As for some non-V600E BRAF mutations, the BRAF inhibitor seems inefficient theoretically. Indeed, in vitro studies did not provide an encouraging result for vemurafenib against low-activity G466V mutation.36 Therefore, inhibitors of MEK, which located downstream of BRAF proteins, were developed. However, an in vitro experiment showed that non-V600E BRAF-mutant cell lines were selectively sensitive to MEK inhibition. Drug combination was required in some circumstances, and some preclinical data showed its efficiency.37 By inhibiting the CRAF pathway, a pan-RAF inhibitor—sorafenib—may play an important role in treating non-V600E BRAF-mutated patients.
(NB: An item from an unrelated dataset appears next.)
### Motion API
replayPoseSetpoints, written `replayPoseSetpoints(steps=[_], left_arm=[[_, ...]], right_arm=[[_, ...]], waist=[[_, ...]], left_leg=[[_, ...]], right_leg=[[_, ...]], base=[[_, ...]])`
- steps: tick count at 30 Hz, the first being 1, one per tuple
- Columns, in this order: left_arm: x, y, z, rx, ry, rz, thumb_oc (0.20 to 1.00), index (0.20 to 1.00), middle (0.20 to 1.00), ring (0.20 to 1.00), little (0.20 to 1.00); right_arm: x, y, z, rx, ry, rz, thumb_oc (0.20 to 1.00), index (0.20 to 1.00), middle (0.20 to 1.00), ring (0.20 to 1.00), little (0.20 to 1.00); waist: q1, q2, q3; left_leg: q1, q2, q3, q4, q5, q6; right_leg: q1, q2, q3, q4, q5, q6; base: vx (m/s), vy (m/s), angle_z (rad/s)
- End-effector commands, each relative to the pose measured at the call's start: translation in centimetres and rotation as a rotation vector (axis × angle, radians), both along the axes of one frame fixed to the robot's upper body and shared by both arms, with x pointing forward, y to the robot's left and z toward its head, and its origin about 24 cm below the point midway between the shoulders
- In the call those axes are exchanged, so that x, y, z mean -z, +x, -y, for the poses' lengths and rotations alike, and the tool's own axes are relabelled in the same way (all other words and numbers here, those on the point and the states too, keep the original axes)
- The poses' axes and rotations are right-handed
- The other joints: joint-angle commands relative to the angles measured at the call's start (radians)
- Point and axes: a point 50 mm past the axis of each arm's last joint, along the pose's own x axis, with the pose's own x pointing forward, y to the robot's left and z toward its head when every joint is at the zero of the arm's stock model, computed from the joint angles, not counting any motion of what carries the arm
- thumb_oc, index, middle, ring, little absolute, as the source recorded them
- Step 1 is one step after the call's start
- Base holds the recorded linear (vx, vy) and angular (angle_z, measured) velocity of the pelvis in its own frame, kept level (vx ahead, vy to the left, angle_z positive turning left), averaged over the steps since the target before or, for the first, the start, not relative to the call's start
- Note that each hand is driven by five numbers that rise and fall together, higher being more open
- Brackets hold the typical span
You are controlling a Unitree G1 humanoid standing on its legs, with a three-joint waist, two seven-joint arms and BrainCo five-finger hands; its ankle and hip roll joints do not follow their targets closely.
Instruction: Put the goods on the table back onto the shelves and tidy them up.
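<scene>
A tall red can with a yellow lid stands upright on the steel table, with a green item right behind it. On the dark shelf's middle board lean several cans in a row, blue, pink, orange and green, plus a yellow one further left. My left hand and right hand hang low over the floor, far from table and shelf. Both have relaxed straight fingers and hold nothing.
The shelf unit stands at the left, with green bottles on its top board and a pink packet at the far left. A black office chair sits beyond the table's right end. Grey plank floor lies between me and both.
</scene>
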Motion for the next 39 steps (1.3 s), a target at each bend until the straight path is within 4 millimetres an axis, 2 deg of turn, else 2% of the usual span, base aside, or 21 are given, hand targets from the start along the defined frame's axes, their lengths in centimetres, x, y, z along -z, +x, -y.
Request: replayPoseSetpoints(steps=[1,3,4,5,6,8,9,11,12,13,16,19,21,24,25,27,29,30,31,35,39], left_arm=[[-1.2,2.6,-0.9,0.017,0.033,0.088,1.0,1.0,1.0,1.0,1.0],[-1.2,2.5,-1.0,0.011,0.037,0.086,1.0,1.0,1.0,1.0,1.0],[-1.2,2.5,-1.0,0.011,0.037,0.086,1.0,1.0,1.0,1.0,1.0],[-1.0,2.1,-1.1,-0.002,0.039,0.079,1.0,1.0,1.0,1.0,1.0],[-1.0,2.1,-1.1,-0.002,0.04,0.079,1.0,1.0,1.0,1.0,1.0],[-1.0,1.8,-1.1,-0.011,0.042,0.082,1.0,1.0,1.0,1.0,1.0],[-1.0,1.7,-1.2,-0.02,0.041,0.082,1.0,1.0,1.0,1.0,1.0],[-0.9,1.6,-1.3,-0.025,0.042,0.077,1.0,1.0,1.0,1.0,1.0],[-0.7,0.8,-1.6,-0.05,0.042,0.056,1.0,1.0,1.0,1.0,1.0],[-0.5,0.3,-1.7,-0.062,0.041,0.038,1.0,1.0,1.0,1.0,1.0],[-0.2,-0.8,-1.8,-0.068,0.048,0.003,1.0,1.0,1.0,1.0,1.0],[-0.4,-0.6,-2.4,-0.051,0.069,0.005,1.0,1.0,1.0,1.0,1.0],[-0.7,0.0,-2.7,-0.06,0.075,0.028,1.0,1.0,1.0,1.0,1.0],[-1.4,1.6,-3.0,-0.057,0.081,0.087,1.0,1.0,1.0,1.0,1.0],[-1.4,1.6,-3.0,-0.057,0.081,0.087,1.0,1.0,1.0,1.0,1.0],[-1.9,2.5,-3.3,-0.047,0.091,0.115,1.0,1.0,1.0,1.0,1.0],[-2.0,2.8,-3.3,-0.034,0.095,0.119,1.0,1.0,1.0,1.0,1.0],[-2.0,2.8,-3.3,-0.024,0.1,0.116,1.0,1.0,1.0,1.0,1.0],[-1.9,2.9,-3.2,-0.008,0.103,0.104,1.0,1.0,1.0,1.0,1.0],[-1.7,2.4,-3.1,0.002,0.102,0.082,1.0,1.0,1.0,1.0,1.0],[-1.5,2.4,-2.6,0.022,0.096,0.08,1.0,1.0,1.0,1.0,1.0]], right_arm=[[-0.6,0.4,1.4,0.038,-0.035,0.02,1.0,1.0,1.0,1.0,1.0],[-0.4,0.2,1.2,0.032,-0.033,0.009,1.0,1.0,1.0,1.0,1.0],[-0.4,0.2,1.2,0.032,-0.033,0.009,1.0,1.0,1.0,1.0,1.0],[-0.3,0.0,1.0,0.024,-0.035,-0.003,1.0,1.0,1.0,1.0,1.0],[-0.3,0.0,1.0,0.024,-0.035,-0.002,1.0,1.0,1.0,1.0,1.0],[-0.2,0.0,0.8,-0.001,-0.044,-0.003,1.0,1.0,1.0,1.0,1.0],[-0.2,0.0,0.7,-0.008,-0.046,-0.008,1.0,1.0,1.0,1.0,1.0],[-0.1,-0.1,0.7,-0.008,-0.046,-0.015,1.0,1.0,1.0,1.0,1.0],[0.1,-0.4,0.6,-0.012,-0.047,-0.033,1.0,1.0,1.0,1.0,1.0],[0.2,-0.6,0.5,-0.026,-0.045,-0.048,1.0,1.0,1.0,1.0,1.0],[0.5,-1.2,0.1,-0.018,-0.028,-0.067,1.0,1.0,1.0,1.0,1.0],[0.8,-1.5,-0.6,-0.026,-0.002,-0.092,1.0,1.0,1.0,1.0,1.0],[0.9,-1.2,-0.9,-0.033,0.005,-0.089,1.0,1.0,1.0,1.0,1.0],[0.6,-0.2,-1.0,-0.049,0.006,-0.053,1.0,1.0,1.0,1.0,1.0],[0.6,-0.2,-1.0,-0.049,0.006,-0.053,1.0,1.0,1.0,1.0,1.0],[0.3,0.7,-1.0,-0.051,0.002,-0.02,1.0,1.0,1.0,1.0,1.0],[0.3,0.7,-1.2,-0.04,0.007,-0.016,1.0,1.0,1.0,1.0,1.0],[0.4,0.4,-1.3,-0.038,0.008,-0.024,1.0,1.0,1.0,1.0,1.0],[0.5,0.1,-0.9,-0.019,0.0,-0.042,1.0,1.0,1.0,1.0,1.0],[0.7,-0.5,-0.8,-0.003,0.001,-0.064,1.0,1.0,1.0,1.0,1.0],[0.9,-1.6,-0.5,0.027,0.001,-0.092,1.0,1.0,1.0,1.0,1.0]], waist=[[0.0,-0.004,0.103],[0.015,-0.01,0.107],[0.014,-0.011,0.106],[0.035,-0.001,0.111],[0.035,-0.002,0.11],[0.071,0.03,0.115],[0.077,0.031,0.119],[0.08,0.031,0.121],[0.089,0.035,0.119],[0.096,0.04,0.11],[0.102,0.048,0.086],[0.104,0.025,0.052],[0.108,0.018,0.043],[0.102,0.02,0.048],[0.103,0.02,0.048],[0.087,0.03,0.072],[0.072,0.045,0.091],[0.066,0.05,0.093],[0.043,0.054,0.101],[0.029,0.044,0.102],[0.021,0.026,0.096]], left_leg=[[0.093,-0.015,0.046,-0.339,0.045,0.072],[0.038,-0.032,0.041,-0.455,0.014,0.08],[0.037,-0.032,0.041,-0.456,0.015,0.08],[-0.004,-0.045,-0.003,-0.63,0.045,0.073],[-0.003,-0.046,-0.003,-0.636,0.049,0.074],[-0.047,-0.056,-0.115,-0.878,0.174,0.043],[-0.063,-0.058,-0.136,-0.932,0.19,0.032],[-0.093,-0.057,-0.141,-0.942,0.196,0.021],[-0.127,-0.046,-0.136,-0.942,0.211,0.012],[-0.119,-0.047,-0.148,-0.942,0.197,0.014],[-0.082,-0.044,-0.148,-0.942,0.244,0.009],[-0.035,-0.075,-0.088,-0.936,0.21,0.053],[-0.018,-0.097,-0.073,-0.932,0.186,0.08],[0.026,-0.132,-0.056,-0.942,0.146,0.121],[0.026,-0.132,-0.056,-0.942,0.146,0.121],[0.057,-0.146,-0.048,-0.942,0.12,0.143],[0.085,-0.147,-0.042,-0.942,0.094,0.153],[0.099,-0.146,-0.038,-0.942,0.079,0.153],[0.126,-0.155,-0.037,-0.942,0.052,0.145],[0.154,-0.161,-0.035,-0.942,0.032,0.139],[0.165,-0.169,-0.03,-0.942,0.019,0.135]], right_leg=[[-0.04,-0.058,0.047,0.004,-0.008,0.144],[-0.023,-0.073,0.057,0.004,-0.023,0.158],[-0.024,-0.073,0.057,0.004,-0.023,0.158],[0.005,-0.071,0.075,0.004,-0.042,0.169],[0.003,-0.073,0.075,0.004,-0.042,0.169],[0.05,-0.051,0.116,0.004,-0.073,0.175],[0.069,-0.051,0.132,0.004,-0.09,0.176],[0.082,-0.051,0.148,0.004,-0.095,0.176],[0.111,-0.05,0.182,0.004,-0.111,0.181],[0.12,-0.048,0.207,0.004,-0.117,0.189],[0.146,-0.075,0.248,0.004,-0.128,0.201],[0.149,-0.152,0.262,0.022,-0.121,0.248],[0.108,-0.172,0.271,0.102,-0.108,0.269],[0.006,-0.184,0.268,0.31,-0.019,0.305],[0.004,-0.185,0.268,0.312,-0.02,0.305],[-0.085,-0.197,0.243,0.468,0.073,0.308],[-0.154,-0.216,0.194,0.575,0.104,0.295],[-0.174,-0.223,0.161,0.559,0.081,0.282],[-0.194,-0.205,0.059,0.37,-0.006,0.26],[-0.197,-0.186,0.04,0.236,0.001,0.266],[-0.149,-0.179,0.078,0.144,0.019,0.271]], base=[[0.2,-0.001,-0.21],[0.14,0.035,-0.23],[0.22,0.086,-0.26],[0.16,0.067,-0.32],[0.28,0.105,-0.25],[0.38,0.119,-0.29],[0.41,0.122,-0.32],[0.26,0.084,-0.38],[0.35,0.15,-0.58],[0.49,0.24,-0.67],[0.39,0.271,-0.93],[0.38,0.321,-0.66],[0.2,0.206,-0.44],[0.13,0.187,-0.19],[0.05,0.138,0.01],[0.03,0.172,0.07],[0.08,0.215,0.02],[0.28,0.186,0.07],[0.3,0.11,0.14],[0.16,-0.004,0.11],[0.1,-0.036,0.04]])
Some preclinical data have proved the efficiency of sorafenib.31

Conclusions

In our study, we identified BRAF mutations in 1.5 % (20/1358) of patients with lung adenocarcinoma. Two point mutations in our study—N581I and G593S—were newly reported. BRAF mutations were more frequent in current smokers (OR 3.28; 95 % CI 1.33–8.08; p = 0.008), and young patients harboring BRAF mutations showed poor differentiation in tumor tissues. BRAF-mutant patients had a higher rate of recurrence and worse RFS compared with other patients.